▶ [About this exercise]: Lines of the listing that contain "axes" need to be copied.

▶ [Data section]:
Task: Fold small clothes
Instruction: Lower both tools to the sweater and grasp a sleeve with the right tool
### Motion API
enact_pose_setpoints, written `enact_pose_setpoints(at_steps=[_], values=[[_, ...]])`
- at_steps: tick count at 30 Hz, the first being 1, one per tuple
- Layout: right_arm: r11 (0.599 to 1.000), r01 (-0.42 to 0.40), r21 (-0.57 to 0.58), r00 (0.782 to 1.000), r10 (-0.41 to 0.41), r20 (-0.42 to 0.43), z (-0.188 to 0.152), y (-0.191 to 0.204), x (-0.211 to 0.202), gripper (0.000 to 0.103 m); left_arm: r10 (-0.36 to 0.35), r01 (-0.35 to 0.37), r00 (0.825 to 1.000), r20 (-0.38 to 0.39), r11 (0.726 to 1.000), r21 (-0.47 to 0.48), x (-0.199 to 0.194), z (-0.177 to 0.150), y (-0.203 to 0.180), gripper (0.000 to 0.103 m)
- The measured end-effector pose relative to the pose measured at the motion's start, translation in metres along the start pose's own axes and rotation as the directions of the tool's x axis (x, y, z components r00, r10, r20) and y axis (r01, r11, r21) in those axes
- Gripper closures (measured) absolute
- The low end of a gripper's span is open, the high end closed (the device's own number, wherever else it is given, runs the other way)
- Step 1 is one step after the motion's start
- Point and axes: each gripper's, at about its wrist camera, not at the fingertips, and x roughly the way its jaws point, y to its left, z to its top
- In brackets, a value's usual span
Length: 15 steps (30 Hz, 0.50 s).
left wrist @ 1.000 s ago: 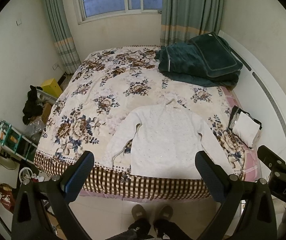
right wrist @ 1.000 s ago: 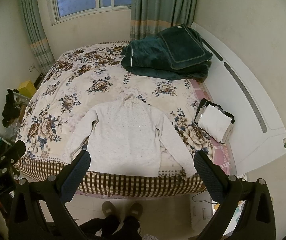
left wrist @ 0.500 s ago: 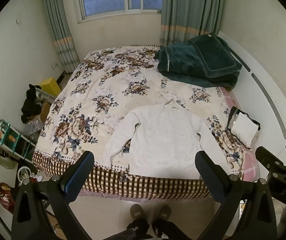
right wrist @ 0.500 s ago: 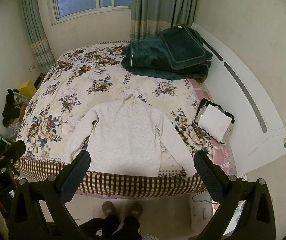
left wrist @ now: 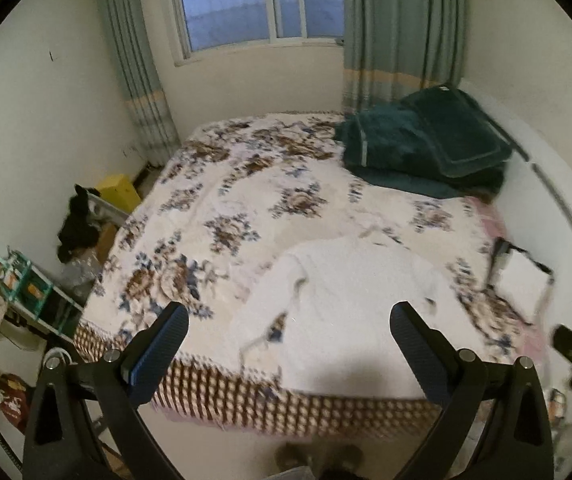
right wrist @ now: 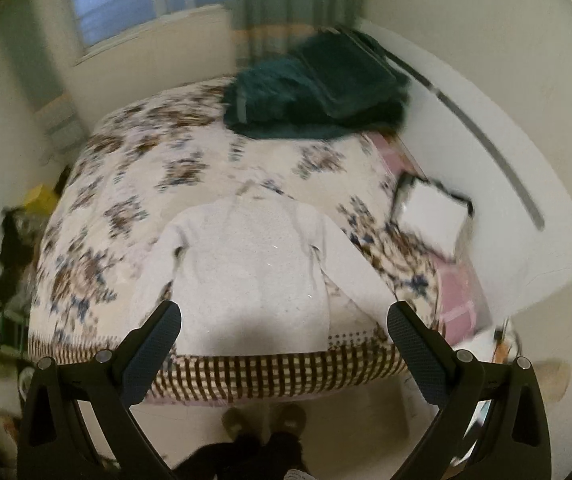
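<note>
A small white long-sleeved sweater (left wrist: 350, 304) (right wrist: 246, 276) lies flat on the floral bedspread (left wrist: 222, 216) (right wrist: 134, 184), hem near the bed's front edge, both sleeves spread outward. My left gripper (left wrist: 289, 320) hangs open above and in front of the hem, nothing between its fingers. My right gripper (right wrist: 284, 316) is open too, held over the hem from the front. Both views are motion-blurred.
A folded dark green blanket (left wrist: 422, 152) (right wrist: 314, 92) sits at the bed's far right. A white bag with black trim (left wrist: 522, 276) (right wrist: 434, 216) rests by the white headboard (right wrist: 486, 160). Clutter and shelves (left wrist: 26, 292) stand on the floor at left. A person's shoes (right wrist: 264, 420) stand before the bed.
Both grippers have swung and moved closer to the bed, so the sweater looks larger and the views are blurred. The sweater itself has not moved; both grippers stay open.
</note>
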Motion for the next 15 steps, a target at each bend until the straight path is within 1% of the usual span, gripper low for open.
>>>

▶ [Your solution]:
- The measured end-effector pose relative to the pose measured at the motion's start, translation in metres along the start pose's own axes and rotation as the directions of the tool's x axis (x, y, z components r00, r10, r20) and y axis (r01, r11, r21) in those axes
- Point and axes: each gripper's, at about its wrist camera, not at the fingertips, and x roughly the way its jaws point, y to its left, z to its top

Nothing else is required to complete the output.